● SUPPLIED MATERIAL:
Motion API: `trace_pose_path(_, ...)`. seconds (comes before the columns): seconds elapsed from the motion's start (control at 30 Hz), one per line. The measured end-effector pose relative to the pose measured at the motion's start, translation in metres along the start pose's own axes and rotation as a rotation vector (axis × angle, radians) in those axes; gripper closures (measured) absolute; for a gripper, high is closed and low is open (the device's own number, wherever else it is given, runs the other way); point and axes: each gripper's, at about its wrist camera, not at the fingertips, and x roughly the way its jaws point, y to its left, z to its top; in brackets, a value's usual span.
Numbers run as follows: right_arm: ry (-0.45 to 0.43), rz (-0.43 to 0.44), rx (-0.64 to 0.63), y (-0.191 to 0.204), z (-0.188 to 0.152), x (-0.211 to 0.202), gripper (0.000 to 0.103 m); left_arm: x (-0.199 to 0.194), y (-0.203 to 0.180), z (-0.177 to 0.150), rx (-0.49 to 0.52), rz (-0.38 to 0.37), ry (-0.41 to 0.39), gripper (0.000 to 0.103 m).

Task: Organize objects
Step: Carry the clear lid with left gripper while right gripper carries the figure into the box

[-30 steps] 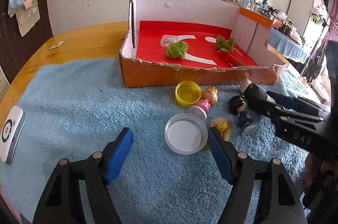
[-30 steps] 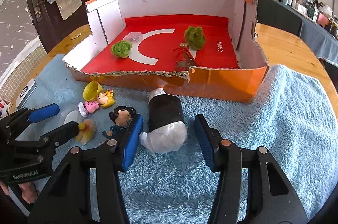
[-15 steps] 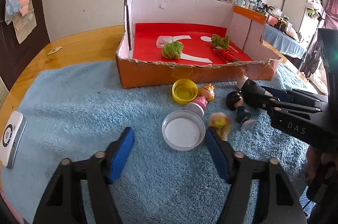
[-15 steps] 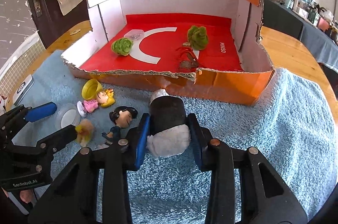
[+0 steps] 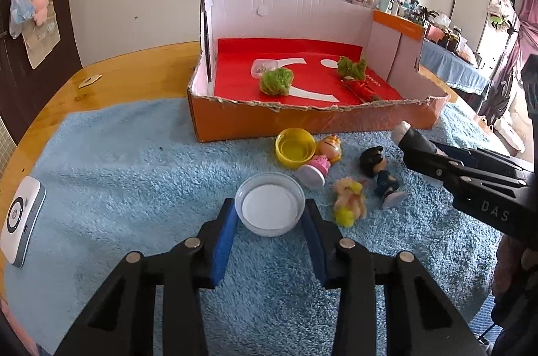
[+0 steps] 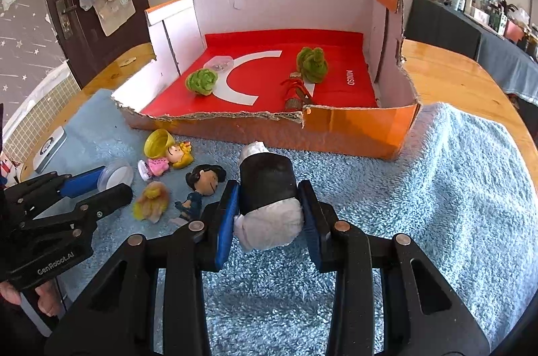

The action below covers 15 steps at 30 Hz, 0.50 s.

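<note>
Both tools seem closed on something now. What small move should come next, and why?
Probably lift both and carry them toward the cardboard box. The right tool already clamps the black-and-white bottle, and the left tool pinches the clear round lid; both items rest on the blue towel, outside the box.

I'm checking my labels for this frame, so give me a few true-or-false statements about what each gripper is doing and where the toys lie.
1. The right gripper is closed on the black and white cylinder. True.
2. The left gripper holds the yellow cap. False: its fingers flank the clear round lid.
3. Two green fuzzy toys lie inside the cardboard box. True.
4. The dark-haired figurine is in the box. False: it lies on the blue towel.
</note>
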Motion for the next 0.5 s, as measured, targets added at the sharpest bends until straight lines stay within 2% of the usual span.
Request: trace_pose_path(0.5, -0.043, 0.047, -0.021, 0.011, 0.008, -0.017, 0.069, -0.016, -0.008, 0.013, 0.013, -0.015, -0.049, 0.062)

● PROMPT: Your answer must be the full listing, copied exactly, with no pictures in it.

● ANSWER TO THIS PROBLEM:
Motion API: `trace_pose_path(_, ...)`. seconds (comes before the columns): seconds elapsed from the motion's start (control at 30 Hz), one per line. The measured end-effector pose relative to the pose measured at the motion's start, translation in metres along the start pose's own axes and rotation as a rotation vector (axis × angle, radians) in those axes; gripper closures (measured) absolute; for a gripper, high is closed and low is open (the device's own number, wherever else it is given, runs the other way); point and axes: each gripper's, at about its wrist camera, not at the fingertips, and x roughly the way its jaws point, y to its left, z to its top; in brackets, a value's usual span.
Numbers run as follows: right_arm: ry (-0.45 to 0.43), rz (-0.43 to 0.44), rx (-0.64 to 0.63), y (-0.191 to 0.204), z (-0.188 to 0.152), x (-0.211 to 0.202), gripper (0.000 to 0.103 m); left_arm: x (-0.199 to 0.194), y (-0.203 to 0.180), z (-0.177 to 0.150), rx (-0.49 to 0.52), rz (-0.38 to 0.37), ry (-0.41 to 0.39), gripper (0.000 to 0.103 m).

Task: Organize objects
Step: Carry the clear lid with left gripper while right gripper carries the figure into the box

[-30 steps] 
[-30 steps] 
[-15 steps] 
[-15 steps] 
[+0 steps] 
[+0 steps] 

The action below covers 15 steps at 30 Hz, 0.50 s.

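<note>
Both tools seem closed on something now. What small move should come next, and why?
Probably lift both and carry them toward the cardboard box. The right tool already clamps the black-and-white bottle, and the left tool pinches the clear round lid; both items rest on the blue towel, outside the box.

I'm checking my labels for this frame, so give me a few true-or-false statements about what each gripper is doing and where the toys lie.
1. The right gripper is closed on the black and white cylinder. True.
2. The left gripper holds the yellow cap. False: its fingers flank the clear round lid.
3. Two green fuzzy toys lie inside the cardboard box. True.
4. The dark-haired figurine is in the box. False: it lies on the blue towel.
</note>
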Motion for the next 0.5 s, as measured, targets added at the sharpest bends until straight lines stay within 2% of the usual span.
Request: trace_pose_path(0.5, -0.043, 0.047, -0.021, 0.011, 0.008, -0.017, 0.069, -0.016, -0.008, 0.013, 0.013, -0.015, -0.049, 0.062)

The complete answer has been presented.